Gold Prices Slip as Investors Await Fed Decision

Gold futures on the Multi Commodity Exchange moved lower as traders avoided large positions before the Federal Reserve’s interest rate announcement. Market data shows April gold futures trading near ₹1,55,649 per 10 grams, reflecting mild but noticeable selling pressure.

The fall in MCX Gold prices came despite continued global uncertainty. Analysts note that bullion markets often enter consolidation phases before major policy announcements because interest rate expectations directly affect gold’s attractiveness.

Higher interest rates strengthen the U.S. dollar and increase bond yields, making non interest bearing assets like gold less attractive in the short term. This relationship explains why prices softened ahead of the Fed meeting.

Silver Drops Nearly 1% Following Gold’s Weak Trend

Silver mirrored gold’s movement and declined significantly during the session. MCX silver futures for May contracts dropped by nearly ₹1,995, trading around ₹2,51,118 per kilogram, representing close to a 0.8 percent decline.

Silver typically shows higher volatility than gold because it has both industrial and investment demand. Weak sentiment in metals markets combined with cautious global trading triggered profit booking among investors.

Commodity experts highlighted that silver often reacts more sharply to economic expectations since industrial demand depends heavily on manufacturing growth and technology investment trends.

Federal Reserve Policy Driving Commodity Market Sentiment

The upcoming Federal Reserve meeting remains the primary driver behind current bullion price movements. Investors expect policymakers to provide guidance on inflation control and future rate cuts. Market analysts suggest that:

  • A rate cut would support gold prices.
  • A prolonged high rate environment could limit upside momentum.
  • Inflation risks remain elevated due to energy prices and geopolitical tensions.

Recent market commentary indicates that bullion prices are moving within a narrow range as traders wait for clearer signals regarding monetary policy direction.

Global Factors Influencing MCX Gold Movement

Several international developments continue to influence domestic bullion prices.

  • First, global gold prices remained slightly weaker, with spot gold slipping around 0.1 percent in international markets.
  • Second, rising crude oil prices above $100 per barrel have increased inflation concerns, creating mixed signals for precious metals. Higher inflation generally supports gold, but tighter monetary policy expectations offset gains.
  • Third, geopolitical tensions in the Middle East have maintained safe haven demand, preventing deeper declines in gold prices.
  • These opposing forces explain why MCX Gold is currently trading in a consolidation range rather than experiencing a sharp trend.

Technical Levels Traders Are Watching

Commodity analysts have identified key technical levels that traders are monitoring closely.
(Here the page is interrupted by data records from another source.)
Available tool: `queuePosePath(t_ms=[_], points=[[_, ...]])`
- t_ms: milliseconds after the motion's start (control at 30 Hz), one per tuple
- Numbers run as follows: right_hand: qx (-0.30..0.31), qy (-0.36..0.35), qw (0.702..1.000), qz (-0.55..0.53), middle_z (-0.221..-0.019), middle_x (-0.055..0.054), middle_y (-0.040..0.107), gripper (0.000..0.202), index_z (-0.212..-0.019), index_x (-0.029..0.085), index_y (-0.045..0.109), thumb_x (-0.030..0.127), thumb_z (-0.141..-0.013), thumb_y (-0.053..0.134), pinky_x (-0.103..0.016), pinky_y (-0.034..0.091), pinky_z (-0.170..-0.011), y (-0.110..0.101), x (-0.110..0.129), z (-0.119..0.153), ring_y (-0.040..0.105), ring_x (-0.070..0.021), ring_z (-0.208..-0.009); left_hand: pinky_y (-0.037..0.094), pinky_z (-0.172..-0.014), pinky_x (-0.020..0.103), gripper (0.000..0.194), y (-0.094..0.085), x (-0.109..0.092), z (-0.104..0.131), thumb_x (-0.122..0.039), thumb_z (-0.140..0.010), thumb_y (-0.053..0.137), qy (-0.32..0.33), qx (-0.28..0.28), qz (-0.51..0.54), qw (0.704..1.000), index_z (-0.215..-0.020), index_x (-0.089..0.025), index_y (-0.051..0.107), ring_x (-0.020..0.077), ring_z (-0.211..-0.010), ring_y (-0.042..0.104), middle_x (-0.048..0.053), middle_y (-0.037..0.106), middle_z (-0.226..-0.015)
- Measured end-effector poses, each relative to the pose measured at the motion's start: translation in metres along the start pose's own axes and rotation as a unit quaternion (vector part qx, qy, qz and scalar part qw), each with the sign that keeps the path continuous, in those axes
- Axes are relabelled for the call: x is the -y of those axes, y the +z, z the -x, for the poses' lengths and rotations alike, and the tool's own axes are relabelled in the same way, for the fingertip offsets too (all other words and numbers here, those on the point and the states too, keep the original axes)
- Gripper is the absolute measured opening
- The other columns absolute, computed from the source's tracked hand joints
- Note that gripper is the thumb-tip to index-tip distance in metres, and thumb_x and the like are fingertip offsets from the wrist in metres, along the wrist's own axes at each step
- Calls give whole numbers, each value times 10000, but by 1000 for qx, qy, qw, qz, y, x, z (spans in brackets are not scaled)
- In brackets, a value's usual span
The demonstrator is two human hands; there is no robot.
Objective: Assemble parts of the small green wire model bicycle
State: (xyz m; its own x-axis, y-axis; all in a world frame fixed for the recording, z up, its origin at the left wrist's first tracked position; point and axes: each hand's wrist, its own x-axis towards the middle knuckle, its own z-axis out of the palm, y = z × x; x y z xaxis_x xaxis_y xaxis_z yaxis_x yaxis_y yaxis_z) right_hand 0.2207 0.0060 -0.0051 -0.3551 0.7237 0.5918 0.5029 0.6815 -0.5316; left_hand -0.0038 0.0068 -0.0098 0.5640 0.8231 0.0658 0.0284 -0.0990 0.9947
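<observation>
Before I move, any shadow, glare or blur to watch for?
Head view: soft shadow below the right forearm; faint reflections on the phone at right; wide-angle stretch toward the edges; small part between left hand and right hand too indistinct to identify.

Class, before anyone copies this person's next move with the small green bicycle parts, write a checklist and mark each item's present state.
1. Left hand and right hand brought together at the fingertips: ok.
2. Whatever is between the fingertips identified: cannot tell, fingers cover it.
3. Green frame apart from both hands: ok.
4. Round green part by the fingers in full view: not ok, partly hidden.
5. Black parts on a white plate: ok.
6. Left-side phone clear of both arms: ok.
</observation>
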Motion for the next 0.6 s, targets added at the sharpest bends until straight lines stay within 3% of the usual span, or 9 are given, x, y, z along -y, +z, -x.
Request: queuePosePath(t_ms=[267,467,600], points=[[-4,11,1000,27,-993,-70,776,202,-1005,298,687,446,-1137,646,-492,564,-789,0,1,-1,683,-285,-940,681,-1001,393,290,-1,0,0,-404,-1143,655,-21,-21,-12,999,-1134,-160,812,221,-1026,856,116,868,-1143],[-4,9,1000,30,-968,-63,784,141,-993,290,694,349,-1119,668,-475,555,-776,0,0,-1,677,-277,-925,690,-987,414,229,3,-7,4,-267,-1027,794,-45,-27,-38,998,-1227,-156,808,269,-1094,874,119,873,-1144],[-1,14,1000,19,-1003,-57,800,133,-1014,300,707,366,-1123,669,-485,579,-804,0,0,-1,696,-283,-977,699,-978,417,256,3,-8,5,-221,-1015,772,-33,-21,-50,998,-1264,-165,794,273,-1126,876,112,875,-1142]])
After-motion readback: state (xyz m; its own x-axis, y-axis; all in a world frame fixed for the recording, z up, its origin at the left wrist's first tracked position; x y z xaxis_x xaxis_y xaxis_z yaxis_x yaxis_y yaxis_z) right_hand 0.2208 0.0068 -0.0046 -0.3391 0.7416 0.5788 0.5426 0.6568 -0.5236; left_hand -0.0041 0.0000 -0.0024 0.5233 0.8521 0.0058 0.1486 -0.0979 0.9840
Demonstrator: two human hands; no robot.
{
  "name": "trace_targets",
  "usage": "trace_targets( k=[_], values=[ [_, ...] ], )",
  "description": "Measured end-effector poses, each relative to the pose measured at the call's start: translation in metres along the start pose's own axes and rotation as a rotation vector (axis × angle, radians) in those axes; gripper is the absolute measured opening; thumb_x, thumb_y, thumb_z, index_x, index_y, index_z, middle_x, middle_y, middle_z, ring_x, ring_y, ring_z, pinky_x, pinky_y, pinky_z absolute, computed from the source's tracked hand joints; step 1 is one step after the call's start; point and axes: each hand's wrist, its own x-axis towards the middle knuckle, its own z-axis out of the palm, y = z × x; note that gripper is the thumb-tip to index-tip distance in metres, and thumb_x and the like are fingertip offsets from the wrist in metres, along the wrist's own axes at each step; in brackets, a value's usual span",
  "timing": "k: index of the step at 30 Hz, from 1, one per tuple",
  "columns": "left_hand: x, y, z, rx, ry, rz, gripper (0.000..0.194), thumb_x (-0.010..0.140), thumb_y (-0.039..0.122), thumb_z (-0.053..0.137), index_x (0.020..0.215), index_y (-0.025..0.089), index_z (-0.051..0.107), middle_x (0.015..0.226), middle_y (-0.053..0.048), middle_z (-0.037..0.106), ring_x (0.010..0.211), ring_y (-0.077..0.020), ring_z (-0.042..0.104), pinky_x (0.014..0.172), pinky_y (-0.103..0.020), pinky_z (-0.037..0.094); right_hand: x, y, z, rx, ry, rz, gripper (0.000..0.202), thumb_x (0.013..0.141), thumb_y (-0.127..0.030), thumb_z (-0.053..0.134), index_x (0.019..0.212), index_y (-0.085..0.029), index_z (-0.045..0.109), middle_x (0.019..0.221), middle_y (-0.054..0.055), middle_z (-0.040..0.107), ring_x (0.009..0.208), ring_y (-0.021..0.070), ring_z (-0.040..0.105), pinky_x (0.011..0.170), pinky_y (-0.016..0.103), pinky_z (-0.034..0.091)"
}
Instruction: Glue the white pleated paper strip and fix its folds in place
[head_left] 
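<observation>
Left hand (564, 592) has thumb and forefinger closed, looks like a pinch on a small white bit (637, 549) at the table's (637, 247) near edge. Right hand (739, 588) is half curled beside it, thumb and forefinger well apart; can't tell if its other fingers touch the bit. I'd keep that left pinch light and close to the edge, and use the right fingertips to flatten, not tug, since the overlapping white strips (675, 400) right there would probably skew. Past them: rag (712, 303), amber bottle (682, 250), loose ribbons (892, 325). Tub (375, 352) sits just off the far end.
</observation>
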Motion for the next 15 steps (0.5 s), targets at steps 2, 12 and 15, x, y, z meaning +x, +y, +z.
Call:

Support levels for gold are seen near:

  • ₹1,54,800 per 10 grams.
  • ₹1,53,500 per 10 grams.

Resistance levels remain around:

  • ₹1,57,200.
  • ₹1,58,600.

Silver support levels are positioned near ₹2,50,000 per kilogram, with resistance close to ₹2,61,600.

These levels help traders decide entry and exit points during volatile trading sessions.

Impact on Investors and the Stock Market

Movements in precious metals often influence broader investment sentiment. When gold prices fall slightly before major policy announcements, investors typically shift attention toward equities and risk assets.

The relationship between commodities and equities has strengthened in recent years. Investors conducting stock research increasingly analyze gold trends to understand risk appetite across global markets.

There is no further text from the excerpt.